TASK DIRECTIONS: Each line below must be set down exactly; omit any image you find.

_ _ _

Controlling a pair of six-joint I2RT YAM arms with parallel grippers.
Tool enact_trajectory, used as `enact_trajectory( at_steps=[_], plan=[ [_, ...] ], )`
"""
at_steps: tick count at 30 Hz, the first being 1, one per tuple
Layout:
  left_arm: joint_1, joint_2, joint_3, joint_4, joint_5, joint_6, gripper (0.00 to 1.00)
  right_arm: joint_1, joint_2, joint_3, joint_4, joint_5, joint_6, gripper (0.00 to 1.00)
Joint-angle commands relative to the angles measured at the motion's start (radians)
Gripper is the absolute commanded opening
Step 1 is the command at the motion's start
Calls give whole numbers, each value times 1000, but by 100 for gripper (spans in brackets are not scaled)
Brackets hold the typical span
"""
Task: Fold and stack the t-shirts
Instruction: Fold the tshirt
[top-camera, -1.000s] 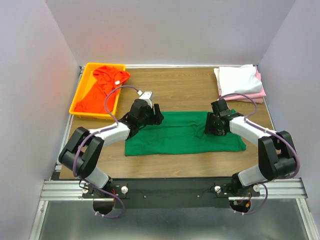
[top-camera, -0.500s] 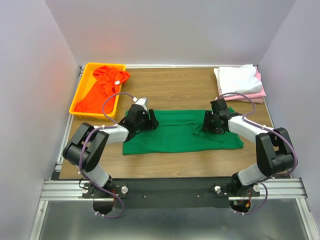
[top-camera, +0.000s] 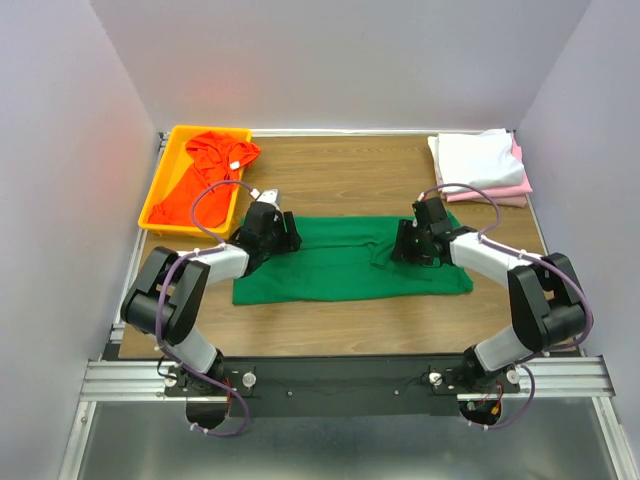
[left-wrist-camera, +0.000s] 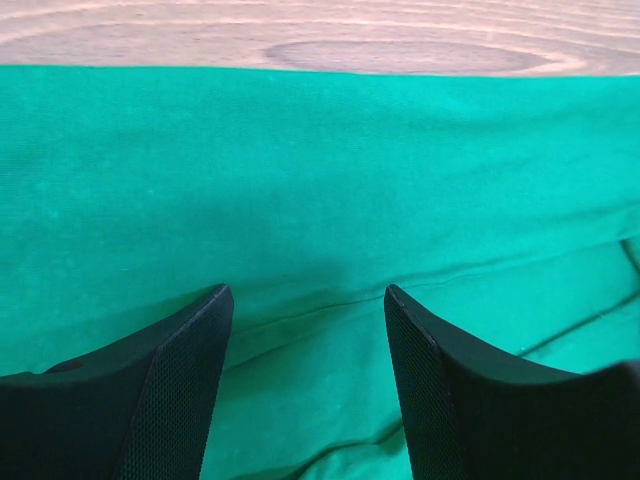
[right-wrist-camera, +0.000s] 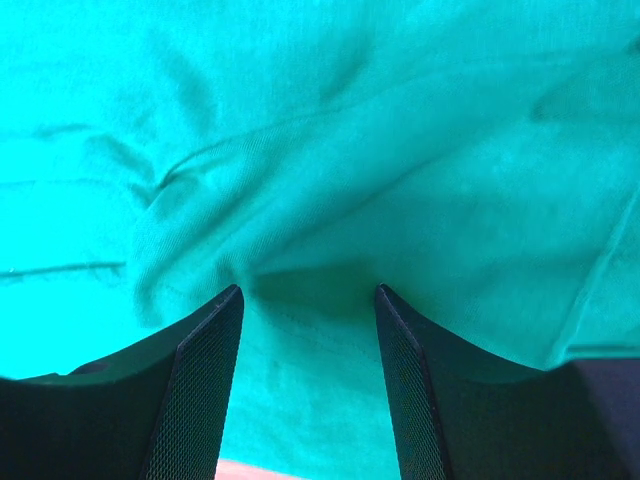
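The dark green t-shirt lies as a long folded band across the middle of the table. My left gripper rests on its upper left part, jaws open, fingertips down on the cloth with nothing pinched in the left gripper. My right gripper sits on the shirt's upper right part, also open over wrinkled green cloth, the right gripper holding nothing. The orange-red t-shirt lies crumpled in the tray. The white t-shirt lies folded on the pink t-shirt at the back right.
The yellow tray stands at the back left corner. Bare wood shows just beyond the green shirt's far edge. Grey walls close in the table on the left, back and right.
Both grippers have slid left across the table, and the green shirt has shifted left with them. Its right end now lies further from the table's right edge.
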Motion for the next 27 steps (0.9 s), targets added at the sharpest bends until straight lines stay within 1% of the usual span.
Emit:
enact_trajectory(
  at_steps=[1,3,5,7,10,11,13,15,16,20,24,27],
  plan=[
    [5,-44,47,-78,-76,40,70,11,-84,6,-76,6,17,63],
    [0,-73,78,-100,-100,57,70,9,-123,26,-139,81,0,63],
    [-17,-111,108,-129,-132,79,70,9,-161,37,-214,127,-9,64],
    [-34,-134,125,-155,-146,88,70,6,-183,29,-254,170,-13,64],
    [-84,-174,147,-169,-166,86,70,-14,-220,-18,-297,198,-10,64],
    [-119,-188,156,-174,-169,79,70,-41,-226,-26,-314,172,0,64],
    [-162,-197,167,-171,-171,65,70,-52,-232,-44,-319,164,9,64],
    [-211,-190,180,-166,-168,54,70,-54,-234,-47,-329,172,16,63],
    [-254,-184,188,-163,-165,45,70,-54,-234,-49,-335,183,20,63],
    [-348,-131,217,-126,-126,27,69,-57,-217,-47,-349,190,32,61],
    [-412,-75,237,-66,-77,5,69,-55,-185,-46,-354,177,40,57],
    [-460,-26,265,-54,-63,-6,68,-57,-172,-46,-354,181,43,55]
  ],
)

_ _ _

RESULT OF THIS EXERCISE:
Controlling a pair of six-joint I2RT YAM arms with parallel grippers.
Tool enact_trajectory, used as `enact_trajectory( at_steps=[_], plan=[ [_, ...] ], )`
"""
at_steps: tick count at 30 Hz, the first being 1, one per tuple
Layout:
  left_arm: joint_1, joint_2, joint_3, joint_4, joint_5, joint_6, gripper (0.00 to 1.00)
  right_arm: joint_1, joint_2, joint_3, joint_4, joint_5, joint_6, gripper (0.00 to 1.00)
Joint-angle commands relative to the angles measured at the motion's start (radians)
Gripper is the absolute commanded opening
Step 1 is the command at the motion's start
Calls give whole numbers, each value times 1000, but by 100 for gripper (spans in brackets are not scaled)
Brackets hold the typical span
"""
Task: Fold and stack the t-shirts
Instruction: Fold the tshirt
[top-camera, -1.000s] 
[top-camera, -0.500s] 
[top-camera, +0.000s] 
[left-wrist-camera, +0.000s] 
[right-wrist-camera, +0.000s] 
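The dark green t-shirt lies as a long folded band across the middle of the table. My left gripper rests on its upper left part, jaws open, fingertips down on the cloth with nothing pinched in the left gripper. My right gripper sits on the shirt's upper right part, also open over wrinkled green cloth, the right gripper holding nothing. The orange-red t-shirt lies crumpled in the tray. The white t-shirt lies folded on the pink t-shirt at the back right.
The yellow tray stands at the back left corner. Bare wood shows just beyond the green shirt's far edge. Grey walls close in the table on the left, back and right.
Both grippers have slid left across the table, and the green shirt has shifted left with them. Its right end now lies further from the table's right edge.
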Motion for the next 27 steps (0.9 s), targets added at the sharpest bends until straight lines stay within 1% of the usual span.
Emit:
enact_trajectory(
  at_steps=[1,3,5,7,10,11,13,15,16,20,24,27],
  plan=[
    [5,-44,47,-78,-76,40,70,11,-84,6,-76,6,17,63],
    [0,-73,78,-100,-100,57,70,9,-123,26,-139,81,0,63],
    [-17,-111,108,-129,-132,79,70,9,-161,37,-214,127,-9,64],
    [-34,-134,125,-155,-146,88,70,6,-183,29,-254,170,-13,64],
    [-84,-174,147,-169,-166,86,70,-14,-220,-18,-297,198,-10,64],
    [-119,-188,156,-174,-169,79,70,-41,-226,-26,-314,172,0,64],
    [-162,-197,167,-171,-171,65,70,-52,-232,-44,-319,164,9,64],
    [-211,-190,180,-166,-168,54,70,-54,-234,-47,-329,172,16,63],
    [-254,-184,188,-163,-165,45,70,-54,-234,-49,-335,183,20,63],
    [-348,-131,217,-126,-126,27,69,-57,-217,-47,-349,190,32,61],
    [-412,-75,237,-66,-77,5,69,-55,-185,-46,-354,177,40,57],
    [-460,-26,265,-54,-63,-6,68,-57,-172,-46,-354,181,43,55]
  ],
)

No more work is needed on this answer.